BC and biofilm formation in general are linked to the intracellular second messenger cyclic di-GMP. To gain a better understanding of the regulatory mechanism of cellulose synthesis, deletions of the DGCs dgcA and dgcB were constructed. An enhanced knowledge of the regulation could be used to further increase the cellulose yield. The analysis of the contribution of the DGCs on cellulose formation and on cell motility suggests a more complex regulatory mechanism in K. hansenii ATCC 53,582 than assumed before. Our results propose an effect on cellulose formation and cell motility different to what was reported previously (Jacek et al. 2019; Tal et al. 1998). Generally, a low cyclic-di-GMP concentration corresponds to reduced biofilm formation, but increased cell motility and vice versa (Schirmer 2016). The deletion of dgcA in ATCC 53,582 reduced cellulose formation significantly, while the deletion of dgcB totally abolished cellulose synthesis (Fig. 2). On the other hand, the depleted cellulose formation after deletion of dgcB did not result in an increased swimming activity of the cells. Instead, the motility of the mutant was significantly reduced compared to the wild type that can spread widely on soft agar under the same conditions. Also, the lack of dgcA generated a phenotype incapable of surface swimming.
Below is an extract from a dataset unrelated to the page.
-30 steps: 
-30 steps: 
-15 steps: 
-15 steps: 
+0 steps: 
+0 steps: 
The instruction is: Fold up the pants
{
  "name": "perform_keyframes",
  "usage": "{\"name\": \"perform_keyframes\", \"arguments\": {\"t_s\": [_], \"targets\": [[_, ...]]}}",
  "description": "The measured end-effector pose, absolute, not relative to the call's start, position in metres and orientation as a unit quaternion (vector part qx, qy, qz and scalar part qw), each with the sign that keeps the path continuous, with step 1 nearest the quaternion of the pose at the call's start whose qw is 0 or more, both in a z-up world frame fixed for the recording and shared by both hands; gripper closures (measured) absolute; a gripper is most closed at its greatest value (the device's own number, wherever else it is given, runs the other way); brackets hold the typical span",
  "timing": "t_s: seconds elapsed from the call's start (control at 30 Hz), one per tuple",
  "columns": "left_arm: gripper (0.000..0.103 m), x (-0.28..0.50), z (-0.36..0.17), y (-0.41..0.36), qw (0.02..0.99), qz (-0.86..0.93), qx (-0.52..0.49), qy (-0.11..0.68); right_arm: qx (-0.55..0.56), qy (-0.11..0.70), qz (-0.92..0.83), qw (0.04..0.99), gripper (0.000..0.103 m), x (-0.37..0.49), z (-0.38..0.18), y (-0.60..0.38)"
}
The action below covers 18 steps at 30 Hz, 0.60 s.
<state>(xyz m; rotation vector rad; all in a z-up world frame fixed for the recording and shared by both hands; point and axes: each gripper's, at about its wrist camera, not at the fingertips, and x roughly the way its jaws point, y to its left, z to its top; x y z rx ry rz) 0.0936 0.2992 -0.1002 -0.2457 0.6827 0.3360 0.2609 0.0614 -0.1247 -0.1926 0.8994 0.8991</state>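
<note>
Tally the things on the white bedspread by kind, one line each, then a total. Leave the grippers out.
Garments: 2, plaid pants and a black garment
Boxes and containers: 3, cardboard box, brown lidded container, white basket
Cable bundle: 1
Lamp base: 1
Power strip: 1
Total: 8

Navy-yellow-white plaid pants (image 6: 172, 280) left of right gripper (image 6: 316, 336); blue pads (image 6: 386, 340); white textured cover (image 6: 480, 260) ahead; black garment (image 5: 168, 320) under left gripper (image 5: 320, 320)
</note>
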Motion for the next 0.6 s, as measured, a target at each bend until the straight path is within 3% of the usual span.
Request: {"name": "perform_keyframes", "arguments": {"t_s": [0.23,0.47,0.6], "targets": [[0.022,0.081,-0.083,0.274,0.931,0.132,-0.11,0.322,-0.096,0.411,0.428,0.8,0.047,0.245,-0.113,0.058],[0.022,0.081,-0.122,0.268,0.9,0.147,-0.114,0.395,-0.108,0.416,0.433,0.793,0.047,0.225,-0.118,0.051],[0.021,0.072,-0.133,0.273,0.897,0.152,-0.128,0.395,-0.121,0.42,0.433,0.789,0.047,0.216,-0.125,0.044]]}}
This data is in favor of a local regulatory model of cyclic-di-GMP signaling (Dahlstrom and O'Toole 2017), i.e., cyclic-di-GMP synthesized by DgcB may locally regulate bcsAB1 by directly binding the PiLZ-domain of bcsA, but not via a shared cellular pool of this second messenger. A local regulatory mechanism of cellulose and biofilm synthesis was recently described in detail for E. coli (Jenal 2013; Lindenberg et al. 2013; Pfiffer et al. 2019) and may serve as a model for the complex regulation of cellulose synthesis in K. hansenii ATCC 53,582. A more complete picture of the regulation of cellulose formation may provide the foundation to construct strains with increased cellulose formation.

Although initial genetic studies of BC synthesis were based on transposon mutants, the markerless deletion system for a high-yield cellulose-producing acetic acid bacterium has advantages over transposon mutagenesis as it avoids possible polar effects and allows better biotechnological tuning of BC production in the future. Our work identified the dominant role of BcsAB1 for formation of microcrystalline fibers in the high cellulose-producing strain K. hansenii ATTCC 53,582. Moreover, the modification of the diameter of cellulose fibers and their mechanical characteristics by BcsAB2 and to a smaller degree by BcsAB3 were described. No amorphous EPS was observed, unlike the nfEPS reported for the closely related strain K. hansenii ATCC 23,769. However, the SEM micrographs and the tensile strength measurements provide clear indications for the modification of the BC fibers by the minor CS operon containing BcsAB2. The third operon containing BcsAB3 seems to be of little importance for the amount of cellulose synthesized, but shows effects on fiber formation detectable by SEM. The high protein expression of the accessory proteins expressed together with the major operon containing BcsAB1, indicates their importance for the formation of microcrystalline cellulose. The respective cellulose synthase operons will be targets for future studies and strategies to tailor BC properties to suit biotechnological, biomedical, and food technology requirements.